In its statement Sunday, the North said its weapons program would “go on and on without vacillation” unless the entire peninsula is denuclearized — meaning the U.S. removes all nuclear assets from the area. The North also called on the U.S. to drop all sanctions against it.

The State Department had no immediate reaction to the North’s offer. But on Friday, Glyn Davies, the U.S. envoy for North Korea policy, said Washington will never accept the North as a nuclear-armed state.

“The North Koreans know darn well this offer is unacceptable,” said Dan Pinkston, a Seoul-based North Korea expert at the International Crisis Group. “It’s so self-serving.
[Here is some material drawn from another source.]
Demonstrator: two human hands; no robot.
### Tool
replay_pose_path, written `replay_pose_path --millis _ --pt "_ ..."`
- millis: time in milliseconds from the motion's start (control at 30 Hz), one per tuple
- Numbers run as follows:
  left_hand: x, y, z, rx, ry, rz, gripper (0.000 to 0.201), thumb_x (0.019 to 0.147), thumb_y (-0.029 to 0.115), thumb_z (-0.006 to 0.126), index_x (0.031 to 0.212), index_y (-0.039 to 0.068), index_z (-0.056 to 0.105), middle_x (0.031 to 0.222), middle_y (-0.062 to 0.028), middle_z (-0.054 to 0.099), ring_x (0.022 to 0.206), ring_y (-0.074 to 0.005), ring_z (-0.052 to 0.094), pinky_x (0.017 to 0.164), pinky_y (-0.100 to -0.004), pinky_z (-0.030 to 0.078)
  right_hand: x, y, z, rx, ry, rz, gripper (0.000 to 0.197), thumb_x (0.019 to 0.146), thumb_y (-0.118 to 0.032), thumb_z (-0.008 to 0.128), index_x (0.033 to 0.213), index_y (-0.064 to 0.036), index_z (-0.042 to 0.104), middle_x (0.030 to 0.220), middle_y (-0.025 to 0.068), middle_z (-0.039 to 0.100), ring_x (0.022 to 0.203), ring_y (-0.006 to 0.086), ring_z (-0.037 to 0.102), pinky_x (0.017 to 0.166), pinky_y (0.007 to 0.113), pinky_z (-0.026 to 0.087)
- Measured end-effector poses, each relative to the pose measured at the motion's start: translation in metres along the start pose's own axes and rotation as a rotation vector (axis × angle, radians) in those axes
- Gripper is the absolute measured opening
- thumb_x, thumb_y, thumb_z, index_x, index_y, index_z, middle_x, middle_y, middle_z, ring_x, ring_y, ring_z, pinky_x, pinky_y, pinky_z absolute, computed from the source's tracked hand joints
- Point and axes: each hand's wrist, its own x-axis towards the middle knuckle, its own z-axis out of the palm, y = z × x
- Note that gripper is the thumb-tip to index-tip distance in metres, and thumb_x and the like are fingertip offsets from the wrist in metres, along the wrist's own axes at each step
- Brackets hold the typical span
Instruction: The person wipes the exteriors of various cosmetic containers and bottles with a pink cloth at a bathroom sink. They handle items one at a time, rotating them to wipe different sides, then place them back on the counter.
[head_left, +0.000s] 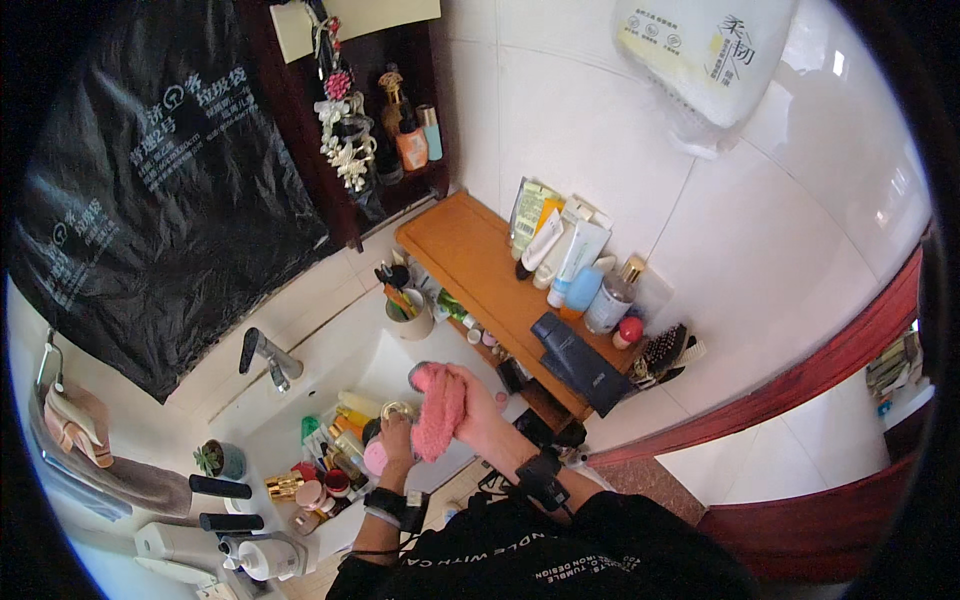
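A fluffy pink cloth (436, 412) hangs bunched in my right hand (481, 408), whose fingers are closed round it. A grey patch shows at the cloth's upper end. Lower and to the left, my left hand (397, 438) is among the bottles and jars at the sink's edge, its fingers curled on something mostly hidden. Against that hand are a round pink thing (375, 458) and a small dark one. A clear, gold-toned round item (397, 410) lies just beyond its fingertips. Both hands are over the white sink (345, 385).
Several cosmetic bottles and jars (312, 493) crowd the sink's left side, near a potted succulent (209, 458) and a pump bottle (268, 558). A chrome faucet (272, 360) stands behind. The wooden shelf (470, 240) at right carries tubes and a dark tube (580, 362). A cup (410, 318) holds brushes.
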Motion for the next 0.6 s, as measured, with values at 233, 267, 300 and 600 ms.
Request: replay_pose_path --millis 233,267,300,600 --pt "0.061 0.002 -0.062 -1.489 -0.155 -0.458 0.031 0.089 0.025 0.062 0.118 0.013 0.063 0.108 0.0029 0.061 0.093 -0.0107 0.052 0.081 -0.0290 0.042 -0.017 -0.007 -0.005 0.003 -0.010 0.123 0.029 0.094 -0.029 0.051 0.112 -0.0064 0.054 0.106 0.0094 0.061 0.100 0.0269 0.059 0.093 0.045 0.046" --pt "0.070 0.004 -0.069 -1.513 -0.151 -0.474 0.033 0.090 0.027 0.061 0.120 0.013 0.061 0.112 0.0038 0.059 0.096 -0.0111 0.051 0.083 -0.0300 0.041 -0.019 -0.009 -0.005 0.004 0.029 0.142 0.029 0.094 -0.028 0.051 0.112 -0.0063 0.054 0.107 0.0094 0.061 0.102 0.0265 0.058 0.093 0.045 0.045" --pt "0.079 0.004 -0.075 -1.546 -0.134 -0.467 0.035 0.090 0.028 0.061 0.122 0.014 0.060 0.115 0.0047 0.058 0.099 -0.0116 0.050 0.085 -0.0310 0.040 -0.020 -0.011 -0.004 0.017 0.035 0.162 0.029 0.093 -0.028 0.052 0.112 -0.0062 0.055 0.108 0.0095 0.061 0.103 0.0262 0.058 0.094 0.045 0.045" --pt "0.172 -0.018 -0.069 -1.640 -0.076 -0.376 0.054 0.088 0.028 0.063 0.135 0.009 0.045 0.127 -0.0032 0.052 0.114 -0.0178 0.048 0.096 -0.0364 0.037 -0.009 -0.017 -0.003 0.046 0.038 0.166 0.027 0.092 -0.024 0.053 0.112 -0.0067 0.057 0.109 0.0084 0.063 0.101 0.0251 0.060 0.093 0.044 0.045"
When the Americans reject it, they’ll be able to say, ‘Look how hostile the world is; they won’t even recognize us as a sovereign state. So of course we have to have our nuclear deterrent.'”

Some analysts say this proposal could also be North Korea aiming to appease China, whose leaders have urged Pyongyang to rejoin international talks.
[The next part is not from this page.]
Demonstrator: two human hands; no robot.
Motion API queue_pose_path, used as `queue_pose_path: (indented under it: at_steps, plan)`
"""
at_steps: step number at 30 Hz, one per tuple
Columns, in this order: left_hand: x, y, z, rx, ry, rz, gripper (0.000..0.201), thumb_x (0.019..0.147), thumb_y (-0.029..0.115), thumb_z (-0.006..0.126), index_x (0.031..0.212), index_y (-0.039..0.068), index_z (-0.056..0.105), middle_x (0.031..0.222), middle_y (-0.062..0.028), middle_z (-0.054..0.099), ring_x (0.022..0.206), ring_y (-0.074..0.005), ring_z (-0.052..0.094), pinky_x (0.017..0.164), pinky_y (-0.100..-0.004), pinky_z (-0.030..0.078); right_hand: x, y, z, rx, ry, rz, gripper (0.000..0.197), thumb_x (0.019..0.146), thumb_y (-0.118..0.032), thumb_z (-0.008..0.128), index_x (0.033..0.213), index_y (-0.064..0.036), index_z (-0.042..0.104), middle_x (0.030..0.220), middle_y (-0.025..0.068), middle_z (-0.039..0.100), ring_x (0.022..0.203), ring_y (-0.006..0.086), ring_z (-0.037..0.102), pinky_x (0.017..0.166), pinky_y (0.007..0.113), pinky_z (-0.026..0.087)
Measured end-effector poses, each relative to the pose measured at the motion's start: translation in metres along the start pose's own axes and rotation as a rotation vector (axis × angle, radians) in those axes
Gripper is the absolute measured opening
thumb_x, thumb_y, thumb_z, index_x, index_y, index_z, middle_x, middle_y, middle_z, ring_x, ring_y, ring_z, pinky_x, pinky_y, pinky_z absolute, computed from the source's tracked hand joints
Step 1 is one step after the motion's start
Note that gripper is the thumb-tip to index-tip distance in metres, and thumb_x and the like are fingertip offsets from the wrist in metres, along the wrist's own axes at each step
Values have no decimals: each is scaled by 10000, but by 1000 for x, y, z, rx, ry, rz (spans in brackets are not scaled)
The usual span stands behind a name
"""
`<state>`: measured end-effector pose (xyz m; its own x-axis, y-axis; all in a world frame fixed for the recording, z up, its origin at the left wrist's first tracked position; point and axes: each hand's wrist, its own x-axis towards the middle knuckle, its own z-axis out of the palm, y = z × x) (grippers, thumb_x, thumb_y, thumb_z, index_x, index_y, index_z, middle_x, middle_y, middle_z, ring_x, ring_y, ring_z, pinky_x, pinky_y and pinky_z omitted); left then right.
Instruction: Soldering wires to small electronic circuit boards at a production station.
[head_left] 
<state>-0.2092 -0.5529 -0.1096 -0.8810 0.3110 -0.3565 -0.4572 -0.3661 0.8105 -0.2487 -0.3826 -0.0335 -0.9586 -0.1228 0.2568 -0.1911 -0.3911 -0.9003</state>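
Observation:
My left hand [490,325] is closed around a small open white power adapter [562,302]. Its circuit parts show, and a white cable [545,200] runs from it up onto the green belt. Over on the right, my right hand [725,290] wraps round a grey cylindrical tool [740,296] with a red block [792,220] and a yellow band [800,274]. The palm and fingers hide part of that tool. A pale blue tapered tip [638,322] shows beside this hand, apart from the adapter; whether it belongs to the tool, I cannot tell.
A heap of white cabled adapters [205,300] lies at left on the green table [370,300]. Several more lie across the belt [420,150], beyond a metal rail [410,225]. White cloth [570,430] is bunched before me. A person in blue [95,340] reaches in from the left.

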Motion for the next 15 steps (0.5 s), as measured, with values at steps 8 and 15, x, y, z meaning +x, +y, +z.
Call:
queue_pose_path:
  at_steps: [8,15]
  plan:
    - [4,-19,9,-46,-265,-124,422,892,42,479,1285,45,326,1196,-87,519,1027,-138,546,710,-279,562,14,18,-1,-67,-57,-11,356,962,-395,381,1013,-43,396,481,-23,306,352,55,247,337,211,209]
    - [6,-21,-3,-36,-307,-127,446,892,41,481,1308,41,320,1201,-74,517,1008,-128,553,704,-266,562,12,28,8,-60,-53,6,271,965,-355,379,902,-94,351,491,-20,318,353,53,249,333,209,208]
Pyongyang’s offer comes just days after planned talks with South Korea fell apart, scuttled because the two sides couldn’t agree on the rank of the negotiators who would represent them.
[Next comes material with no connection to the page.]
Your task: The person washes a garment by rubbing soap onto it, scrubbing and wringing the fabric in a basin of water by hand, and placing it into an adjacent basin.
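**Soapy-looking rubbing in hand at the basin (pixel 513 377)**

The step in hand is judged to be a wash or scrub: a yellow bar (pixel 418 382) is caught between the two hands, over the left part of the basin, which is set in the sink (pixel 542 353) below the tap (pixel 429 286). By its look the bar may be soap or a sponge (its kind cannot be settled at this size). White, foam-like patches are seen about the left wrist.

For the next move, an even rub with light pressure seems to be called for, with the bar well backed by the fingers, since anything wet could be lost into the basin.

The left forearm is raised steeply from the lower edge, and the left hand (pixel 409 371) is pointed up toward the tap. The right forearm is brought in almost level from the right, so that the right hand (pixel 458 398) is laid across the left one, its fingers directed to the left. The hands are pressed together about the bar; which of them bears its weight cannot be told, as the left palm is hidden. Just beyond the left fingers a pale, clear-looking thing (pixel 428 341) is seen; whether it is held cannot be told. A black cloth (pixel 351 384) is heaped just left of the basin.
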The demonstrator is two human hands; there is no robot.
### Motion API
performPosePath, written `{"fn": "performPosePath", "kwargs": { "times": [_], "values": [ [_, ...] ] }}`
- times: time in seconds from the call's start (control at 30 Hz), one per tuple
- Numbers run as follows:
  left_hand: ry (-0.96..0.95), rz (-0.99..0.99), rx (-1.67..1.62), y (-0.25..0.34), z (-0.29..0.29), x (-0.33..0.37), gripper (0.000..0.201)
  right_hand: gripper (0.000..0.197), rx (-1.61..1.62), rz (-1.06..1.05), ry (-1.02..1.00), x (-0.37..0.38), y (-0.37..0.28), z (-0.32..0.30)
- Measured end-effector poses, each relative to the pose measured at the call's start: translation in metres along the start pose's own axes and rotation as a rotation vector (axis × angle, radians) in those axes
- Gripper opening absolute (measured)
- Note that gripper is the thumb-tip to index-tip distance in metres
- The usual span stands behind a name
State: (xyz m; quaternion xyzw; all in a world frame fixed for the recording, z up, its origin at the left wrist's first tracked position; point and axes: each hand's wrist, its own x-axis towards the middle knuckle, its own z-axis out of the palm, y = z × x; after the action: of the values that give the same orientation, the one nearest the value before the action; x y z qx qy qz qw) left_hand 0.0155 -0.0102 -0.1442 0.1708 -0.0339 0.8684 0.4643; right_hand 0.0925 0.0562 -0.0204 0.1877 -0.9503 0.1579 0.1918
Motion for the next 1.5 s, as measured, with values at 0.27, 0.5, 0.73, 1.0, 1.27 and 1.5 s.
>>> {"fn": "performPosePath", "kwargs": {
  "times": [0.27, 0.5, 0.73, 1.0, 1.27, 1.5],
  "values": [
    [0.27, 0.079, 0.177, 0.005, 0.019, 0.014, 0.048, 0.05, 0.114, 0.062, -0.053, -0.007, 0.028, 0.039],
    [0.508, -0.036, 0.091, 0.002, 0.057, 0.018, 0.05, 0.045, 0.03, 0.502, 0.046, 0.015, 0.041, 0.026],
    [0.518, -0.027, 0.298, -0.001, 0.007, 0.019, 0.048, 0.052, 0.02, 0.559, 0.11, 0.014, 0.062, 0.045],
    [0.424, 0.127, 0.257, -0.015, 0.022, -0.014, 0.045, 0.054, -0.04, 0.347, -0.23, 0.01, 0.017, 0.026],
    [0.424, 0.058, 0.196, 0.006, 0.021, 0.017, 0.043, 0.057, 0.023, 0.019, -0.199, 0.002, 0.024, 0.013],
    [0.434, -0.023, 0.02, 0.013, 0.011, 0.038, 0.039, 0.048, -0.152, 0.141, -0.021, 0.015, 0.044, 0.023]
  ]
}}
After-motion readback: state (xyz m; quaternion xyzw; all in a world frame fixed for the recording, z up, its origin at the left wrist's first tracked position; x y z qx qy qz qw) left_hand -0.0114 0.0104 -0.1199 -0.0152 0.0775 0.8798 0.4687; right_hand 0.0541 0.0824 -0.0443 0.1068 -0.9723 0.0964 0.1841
As it had offered South Korea, Pyongyang said the U.S. “can set the venue and date of the talks to its convenience.”

Within the region, the North maintains close diplomatic contact only with China. Policymakers in other Asian capitals, as well as in Washington, are still searching for a palatable way to deal with Kim Jong Un, the young supreme leader who inherited power of the North 18 months ago.

During that time, the North has tested an underground nuclear weapon, launched two long-range missiles and cut nearly all ties with the South. Some analysts in Seoul and Washington think engagement will help calm the North’s behavior. But they also worry the North could exploit any possible talks, making denuclearization agreements to win food or energy aid, then ignoring those agreements soon after.

The U.S. last held senior-level dialogue with the North in February 2012, talks that led to apparent breakthrough deal in which the North would cease weapons tests and freeze key aspects of its nuclear program in exchange for 240,000 metric tons of food aid. The deal soon fell apart, though, when the North said it would conduct a satellite launch – what the U.S. and others called a de facto intercontinental ballistic missile test.

Over the last two decades, the U.S. and North Korea have made several attempts to strike a grand bargain, one in which the nations normalize relations and work out a peace treaty. But such efforts have broken down over disputes about the North’s weapons program.

The Korean War ended 60 years because of an armistice deal, not a peace treaty.